Los partidos que reclaman reformas profundas en el sistema político han recibido un fuerte impulso en las elecciones europeas. Los dos grandes partidos que se han resistido a cualquier intento al respecto han perdido millones de votos. Los dirigentes socialistas alérgicos a los cambios o que los piden con escasa convicción van de derrota en derrota hasta no se sabe aún muy bien dónde. El PSOE hace dudar con su atropellado camino de las últimas semanas de que pueda disfrutar de algún tipo de suelo electoral.
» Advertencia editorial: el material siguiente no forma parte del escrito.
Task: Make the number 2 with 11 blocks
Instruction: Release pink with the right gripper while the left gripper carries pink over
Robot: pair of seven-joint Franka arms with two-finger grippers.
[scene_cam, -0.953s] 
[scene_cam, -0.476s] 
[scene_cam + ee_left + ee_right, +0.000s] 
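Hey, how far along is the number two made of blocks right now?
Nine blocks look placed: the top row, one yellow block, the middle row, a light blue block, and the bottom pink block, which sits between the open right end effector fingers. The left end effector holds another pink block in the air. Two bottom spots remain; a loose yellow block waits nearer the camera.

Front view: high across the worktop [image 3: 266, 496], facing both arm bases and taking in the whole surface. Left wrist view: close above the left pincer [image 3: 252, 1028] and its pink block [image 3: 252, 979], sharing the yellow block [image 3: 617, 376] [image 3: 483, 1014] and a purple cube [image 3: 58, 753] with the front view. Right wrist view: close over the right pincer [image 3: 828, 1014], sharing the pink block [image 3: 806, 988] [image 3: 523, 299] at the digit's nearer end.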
Si la pérdida de votos se convierte en hemorragia, ¿llegará el momento en que por una simple cuestión de supervivencia tendrá que renunciar a ser la pata pequeña que sostiene a un sistema político desacreditado? ¿Se conformará con ser la muleta desvencijada de los conservadores como ha terminado ocurriendo en Navarra?

La evolución de este debate dependerá mucho de la actitud de la izquierda que quiere la república. Si al defender esa reivindicación, lo que refleja es su voluntad de que se instaure una nueva edición de la Segunda República, convertirá esa idea en patrimonio de la izquierda y sólo de la izquierda. No tendrá los votos necesarios para que salga adelante. Esta vez no habrá un Ortega y Gasset o un Miguel Maura que se les una, a menos que Felipe VI se comporte como Alfonso XIII. Una estrategia política que lo fía todo a que el rival actúe como un idiota nunca te lleva muy lejos.

La pasión democrática que anime este debate no puede ser la que recuerda la tragedia de los años 30 en una Europa muy diferente, cuya locura homicida se llevó por delante a la República española y a decenas de millones de personas en todo el continente.

Esa pasión tampoco puede encontrarse en el sistema político iniciado en 1978, como quedó patente cuando la gente comenzó a salir a la calle para pedir lo que creían tener y que habían descubierto que se les estaba negando. “Decidir de forma democrática el modelo de Estado va mucho más allá de la elección entre república y monarquía y conecta con un deseo constituyente que ha ido creciendo a lo largo del ciclo abierto por el 15M”, escribió no hace mucho Nico Sguiglia, que pidió que se dirija “el imaginario colectivo hacia un futuro ilusionante y no hacia pasados mejores”.

La batalla que está pendiente es la que tiene que ver con república y monarquía, pero también con sanidad, educación, justicia e igualdad. Necesitamos guionistas para ese futuro que sean mejores que los que creen que cambiando un solo protagonista de la trama la serie tendrá un final feliz. No más tiburones saltando ni imágenes en blanco y negro como fuente de legitimidad.